Il y a donc l’intrigue de départ, finalement assez vite bouclée, mais il y a aussi dans Hôtel Europa la capacité de Gianni Pirozzi à dépeindre des atmosphères. Ici, de la morne Rennes où Rinetti traîne sa déprime, on passe à l’étouffante Belfast, ville divisée dans laquelle tout le monde s’observe, où l’on se provoque, où l’on se traque. Il suffit de pas grand-chose à l’auteur, le récit d’un barrage improvisé par une milice protestante, quelques pas entre un bastion catholique et un quartier loyaliste, pour donner à ressentir la tension, la violence latente, et la manière dont une société peut fabriquer des psychopathes. Il y enfin, la façon dont Gianni Pirozzi nous fait pénétrer l’âme de ses personnages : Augusto Rinetti, bien entendu, mais aussi Steve le trotskyste de l’INLA que le processus de paix est en train de mettre au chômage comme bien d’autres militants qui, d’un côté ou de l’autre ont offert leur liberté et leur vie à une cause et pour qui déposer les armes revient à mourir socialement.

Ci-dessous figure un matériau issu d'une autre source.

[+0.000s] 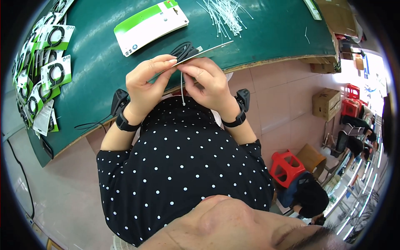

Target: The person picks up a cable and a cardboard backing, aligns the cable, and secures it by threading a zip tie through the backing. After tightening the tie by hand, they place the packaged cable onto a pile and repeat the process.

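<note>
Over the table's near edge, my left hand [151, 80] pinches one end of a thin packaging card [214, 48], seen nearly edge-on. My right hand [207, 83] is closed too, its fingers against the near face of that card. A coiled black cable [182, 51] with a metal plug lies against the card's far side. From between my fingertips a white cable tie [182, 89] hangs down, its head at the lower end. Which fingertips grip the tie is hidden.
Beyond my hands lies a stack of green-and-white cards [152, 30]. A loose heap of white cable ties [227, 16] is at the far edge. Several carded black cables [54, 75] are piled at left. A red stool [287, 168] stands on the floor at right.
</note>
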The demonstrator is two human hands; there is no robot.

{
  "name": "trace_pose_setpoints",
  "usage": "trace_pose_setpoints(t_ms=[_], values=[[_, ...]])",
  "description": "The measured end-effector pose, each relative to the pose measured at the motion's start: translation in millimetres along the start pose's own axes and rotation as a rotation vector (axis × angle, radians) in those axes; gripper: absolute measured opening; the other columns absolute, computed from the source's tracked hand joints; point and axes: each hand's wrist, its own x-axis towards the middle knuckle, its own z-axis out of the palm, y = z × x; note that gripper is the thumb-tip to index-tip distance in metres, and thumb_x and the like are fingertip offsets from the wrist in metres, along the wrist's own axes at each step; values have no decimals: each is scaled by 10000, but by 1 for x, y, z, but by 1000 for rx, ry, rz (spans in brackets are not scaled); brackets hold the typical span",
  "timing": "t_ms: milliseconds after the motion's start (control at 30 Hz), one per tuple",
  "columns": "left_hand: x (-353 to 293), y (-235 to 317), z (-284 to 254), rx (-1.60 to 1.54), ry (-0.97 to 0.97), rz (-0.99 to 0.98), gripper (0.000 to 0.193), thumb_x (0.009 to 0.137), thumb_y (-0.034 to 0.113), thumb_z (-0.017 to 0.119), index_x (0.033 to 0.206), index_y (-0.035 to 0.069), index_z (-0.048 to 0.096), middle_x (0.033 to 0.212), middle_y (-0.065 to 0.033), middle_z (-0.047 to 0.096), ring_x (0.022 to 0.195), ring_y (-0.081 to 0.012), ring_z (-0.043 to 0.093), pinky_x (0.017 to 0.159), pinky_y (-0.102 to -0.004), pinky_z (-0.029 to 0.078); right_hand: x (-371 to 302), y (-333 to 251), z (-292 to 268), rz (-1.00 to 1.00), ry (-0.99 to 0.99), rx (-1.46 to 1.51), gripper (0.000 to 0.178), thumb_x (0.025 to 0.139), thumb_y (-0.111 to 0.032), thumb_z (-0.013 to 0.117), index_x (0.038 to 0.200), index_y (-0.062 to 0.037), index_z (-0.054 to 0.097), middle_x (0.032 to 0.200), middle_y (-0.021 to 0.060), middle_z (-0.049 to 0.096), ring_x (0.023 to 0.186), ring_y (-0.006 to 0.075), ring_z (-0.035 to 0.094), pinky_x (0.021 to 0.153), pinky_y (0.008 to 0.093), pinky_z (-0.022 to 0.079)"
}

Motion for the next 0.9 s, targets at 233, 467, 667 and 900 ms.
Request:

Hôtel Europa, c’est le roman noir des renoncements aux vieux idéaux, des arrangements que l’on fait avec soi-même en essayant de fermer les yeux pour éviter de perdre le peu d’estime de soi que l’on conserve encore. C’est aussi le désir de justice et l’impossibilité de l’obtenir comme on le voudrait dans un monde qui de toute manière continuera de tourner avec ou sans nous. Ce sont des personnages qui trébuchent, qui pour certains cherchent même la chute et qui, parfois, se relèvent malgré tout.

Gianni Pirozzi, Hôtel Europa, Rivages/Noir, 2004. 285 p.